| Assignment |
After reading the records, print them all again exactly as they stand.
☆ ☆ ☆
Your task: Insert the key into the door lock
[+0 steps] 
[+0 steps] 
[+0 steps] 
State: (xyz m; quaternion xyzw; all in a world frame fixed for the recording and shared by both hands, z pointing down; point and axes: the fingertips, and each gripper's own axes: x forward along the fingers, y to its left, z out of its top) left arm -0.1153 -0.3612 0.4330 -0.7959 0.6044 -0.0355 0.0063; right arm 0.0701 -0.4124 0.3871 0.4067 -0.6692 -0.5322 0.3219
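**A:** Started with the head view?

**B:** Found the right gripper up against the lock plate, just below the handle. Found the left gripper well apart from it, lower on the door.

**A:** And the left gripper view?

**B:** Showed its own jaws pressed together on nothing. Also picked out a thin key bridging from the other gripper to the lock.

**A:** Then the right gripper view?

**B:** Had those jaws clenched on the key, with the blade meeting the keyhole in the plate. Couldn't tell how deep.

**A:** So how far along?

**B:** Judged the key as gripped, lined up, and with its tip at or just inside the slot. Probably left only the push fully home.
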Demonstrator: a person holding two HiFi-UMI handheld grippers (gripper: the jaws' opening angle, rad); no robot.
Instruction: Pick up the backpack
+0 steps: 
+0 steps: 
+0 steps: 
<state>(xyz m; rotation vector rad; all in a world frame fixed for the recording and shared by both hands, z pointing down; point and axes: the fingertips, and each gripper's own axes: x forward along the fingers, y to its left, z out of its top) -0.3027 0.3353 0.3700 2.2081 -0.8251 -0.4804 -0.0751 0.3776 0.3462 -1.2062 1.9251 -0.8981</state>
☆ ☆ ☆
| Your response |
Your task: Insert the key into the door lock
[+0 steps] 
[+0 steps] 
[+0 steps] 
State: (xyz m; quaternion xyzw; all in a world frame fixed for the recording and shared by both hands, z pointing down; point and axes: the fingertips, and each gripper's own axes: x forward along the fingers, y to its left, z out of its top) left arm -0.1153 -0.3612 0.4330 -0.7959 0.6044 -0.0355 0.0063; right arm 0.0701 -0.4124 0.3871 0.4067 -0.6692 -0.5322 0.3219
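**A:** Started with the head view?

**B:** Found the right gripper up against the lock plate, just below the handle. Found the left gripper well apart from it, lower on the door.

**A:** And the left gripper view?

**B:** Showed its own jaws pressed together on nothing. Also picked out a thin key bridging from the other gripper to the lock.

**A:** Then the right gripper view?

**B:** Had those jaws clenched on the key, with the blade meeting the keyhole in the plate. Couldn't tell how deep.

**A:** So how far along?

**B:** Judged the key as gripped, lined up, and with its tip at or just inside the slot. Probably left only the push fully home.
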Demonstrator: a person holding two HiFi-UMI handheld grippers (gripper: the jaws' opening angle, rad); no robot.
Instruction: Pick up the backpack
+0 steps: 
+0 steps: 
+0 steps: 
<state>(xyz m; rotation vector rad; all in a world frame fixed for the recording and shared by both hands, z pointing down; point and axes: the fingertips, and each gripper's own axes: x forward along the fingers, y to its left, z out of its top) -0.3027 0.3353 0.3700 2.2081 -0.8251 -0.4804 -0.0751 0.3776 0.3462 -1.2062 1.9251 -0.8981</state>

The required output has been given.